▸ **About this task**
Please write out all the data exactly as shown.

== Collected material

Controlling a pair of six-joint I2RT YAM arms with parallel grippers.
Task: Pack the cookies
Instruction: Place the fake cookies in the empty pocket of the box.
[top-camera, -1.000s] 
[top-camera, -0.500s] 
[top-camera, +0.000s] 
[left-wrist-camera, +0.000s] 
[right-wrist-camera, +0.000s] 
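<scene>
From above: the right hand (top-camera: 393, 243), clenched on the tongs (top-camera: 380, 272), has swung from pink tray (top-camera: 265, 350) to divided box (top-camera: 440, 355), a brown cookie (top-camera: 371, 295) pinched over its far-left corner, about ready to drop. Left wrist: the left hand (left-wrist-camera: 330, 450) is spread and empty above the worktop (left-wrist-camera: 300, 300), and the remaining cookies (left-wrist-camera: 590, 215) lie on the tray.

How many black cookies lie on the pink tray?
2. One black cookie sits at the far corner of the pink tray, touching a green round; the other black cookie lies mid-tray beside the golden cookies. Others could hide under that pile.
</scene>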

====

▸ **Worked solution**
Controlling a pair of six-joint I2RT YAM arms with parallel grippers.
Task: Pack the cookies
Instruction: Place the fake cookies in the empty pocket of the box.
[top-camera, -1.000s] 
[top-camera, -0.500s] 
[top-camera, +0.000s] 
[left-wrist-camera, +0.000s] 
[right-wrist-camera, +0.000s] 
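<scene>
From above: the right hand (top-camera: 393, 243), clenched on the tongs (top-camera: 380, 272), has swung from pink tray (top-camera: 265, 350) to divided box (top-camera: 440, 355), a brown cookie (top-camera: 371, 295) pinched over its far-left corner, about ready to drop. Left wrist: the left hand (left-wrist-camera: 330, 450) is spread and empty above the worktop (left-wrist-camera: 300, 300), and the remaining cookies (left-wrist-camera: 590, 215) lie on the tray.

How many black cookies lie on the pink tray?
2. One black cookie sits at the far corner of the pink tray, touching a green round; the other black cookie lies mid-tray beside the golden cookies. Others could hide under that pile.
</scene>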

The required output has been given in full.